# Do I Co2 for my 10 gallon tank



## Gafi (Aug 5, 2011)

Gafi said:


> Need some advice...I have setup a 10 gallon tank that will house a few community fish and shrimp. It is a Java Fern and Java Moss only tank...I currently have a snake light that shines into the tank, about 4-5 inches above....currently using a compact flurosecnt light 13W. I was wondering the following.
> 
> 1) should I add co2 (either by flourish excel or diy yeast/sugar method)
> 2) should I fertilize (currently EI dosing my 36 gallon tank)
> ...


I have provided some pics of the tank below


----------



## jdm68 (Jun 2, 2011)

What kind of substrate do you have? 
I have heard excel can harm mosses, so you may want to check into that before you harm the java.
I also just set up a 10g for a shrimp tank, but I've got a little bit more plant variety. I've been thinking as well about adding a Co2 setup, just not sure if I need it. I'm interested to hear some comments.


----------



## Gafi (Aug 5, 2011)

I'm using the Fluval Shrimp Stratum, for shrimp and planted tanks


----------



## Vic (Jan 23, 2011)

If you only have java moss and java fern, I do not think there is even a need for co2. However I would recommend diy co2 using yeast and sugar because it is the cheapest way and IME better than flourish excel.


----------



## Hoppy (Dec 24, 2005)

Shrimp don't appreciate CO2, and they may not breed if you use more than a little CO2.


----------



## Gafi (Aug 5, 2011)

Hoppy said:


> Shrimp don't appreciate CO2, and they may not breed if you use more than a little CO2.


ok so avoid co2 then....does that mean i avoid the ferts as well


----------



## Gafi (Aug 5, 2011)

can anyone else provide some insight into the length of time I should have the lights up and if I should fert without co2?


----------



## Gafi (Aug 5, 2011)

anyone?


----------



## Gafi (Aug 5, 2011)

I really want to avoid CO2 in the tank, since it will be home to shrimp...so


----------



## sepehr (Oct 6, 2010)

I have a 12 gallon tank and I have the co2 at 1 bubble every 2 seconds. The drop checker (4 dkh solution) is dark green at its pick and the RCS's are multiplying like cockroaches. I got some Staurogynes which are demanding plants & need co2 along with some moss, java fern, and anubias nana petit which don't need co2 to thrive.

Given the list of your plants, I wouldn't worry about co2.


----------



## astrosag (Sep 3, 2010)

Given your light wattage and your plant and inverts selection, I don't think CO2 is at all necessary. In fact it may prove to be more troublesome than not.

Mosses grow well under almost any light. More importantly for them is the temperature of tank. I have a little over 2 WPG and had three different kinds of mosses die (water temp of 80-82). I know people (as many here do) that have grown moss in little more than a cup sitting on a windowsill.

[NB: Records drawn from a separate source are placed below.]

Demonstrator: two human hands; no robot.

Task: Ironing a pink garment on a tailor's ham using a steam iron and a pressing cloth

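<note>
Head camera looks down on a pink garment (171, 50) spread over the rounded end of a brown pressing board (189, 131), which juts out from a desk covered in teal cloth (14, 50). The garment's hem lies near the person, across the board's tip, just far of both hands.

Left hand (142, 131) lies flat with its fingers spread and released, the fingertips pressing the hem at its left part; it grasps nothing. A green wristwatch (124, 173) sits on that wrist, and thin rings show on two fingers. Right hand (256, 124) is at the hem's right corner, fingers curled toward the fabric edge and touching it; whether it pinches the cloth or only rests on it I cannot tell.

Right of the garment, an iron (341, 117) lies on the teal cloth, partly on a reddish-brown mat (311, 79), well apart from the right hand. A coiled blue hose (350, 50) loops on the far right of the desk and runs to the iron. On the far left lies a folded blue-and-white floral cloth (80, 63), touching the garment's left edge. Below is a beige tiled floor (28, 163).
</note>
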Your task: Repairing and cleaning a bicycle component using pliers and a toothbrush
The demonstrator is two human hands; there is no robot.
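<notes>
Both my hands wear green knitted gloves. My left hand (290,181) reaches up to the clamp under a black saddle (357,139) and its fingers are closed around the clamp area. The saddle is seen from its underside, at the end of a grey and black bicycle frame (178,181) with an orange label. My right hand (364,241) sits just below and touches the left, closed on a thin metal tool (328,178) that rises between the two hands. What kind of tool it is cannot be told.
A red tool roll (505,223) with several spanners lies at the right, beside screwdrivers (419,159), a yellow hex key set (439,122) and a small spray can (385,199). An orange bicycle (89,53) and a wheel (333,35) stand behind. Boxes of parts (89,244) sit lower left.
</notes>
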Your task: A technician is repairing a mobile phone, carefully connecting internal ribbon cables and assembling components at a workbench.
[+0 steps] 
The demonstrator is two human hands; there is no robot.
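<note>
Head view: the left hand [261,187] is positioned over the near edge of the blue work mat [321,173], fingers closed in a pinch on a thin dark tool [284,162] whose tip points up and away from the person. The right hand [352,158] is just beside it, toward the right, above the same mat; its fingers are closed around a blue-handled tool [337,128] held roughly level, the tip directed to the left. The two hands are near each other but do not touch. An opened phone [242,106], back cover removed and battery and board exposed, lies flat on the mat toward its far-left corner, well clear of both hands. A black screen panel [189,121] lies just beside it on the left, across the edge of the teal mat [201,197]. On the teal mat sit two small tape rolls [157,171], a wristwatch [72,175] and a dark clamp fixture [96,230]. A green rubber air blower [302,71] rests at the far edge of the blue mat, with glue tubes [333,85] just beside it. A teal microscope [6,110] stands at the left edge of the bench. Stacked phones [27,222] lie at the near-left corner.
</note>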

Maintain your temps in the low 70s and it'll be good. Usually, most people limit their photo period to 6-12 hours. For yours, I wouldn't worry too much about light. Just remember to turn it on whenever you're in the room (which I would hope you do to enjoy your tank!) and you should be ok. Shoot for around 6 hours at least. If you can't make that in person, buy a $5 timer and set it to the proper schedule.

High-tech (high light and CO2 and all the shenanigans) will always result in better growth. But that doesn't mean its better for _you_. For your purposes you don't need it. You should still be able to have a nice and healthy tank.

Unless the shrimp people know more, airstone won't be necessary...usually used to introduce oxygen in tanks that inject CO2 so the fish don't suffocate. Instead, use your filter to agitate the water and introduce oxygen that way.


----------



## Gafi (Aug 5, 2011)

Great!!! Thanks for your input! Will try this method out...any suggestions on what to add to the right side of the tank....ground is kinda bare


----------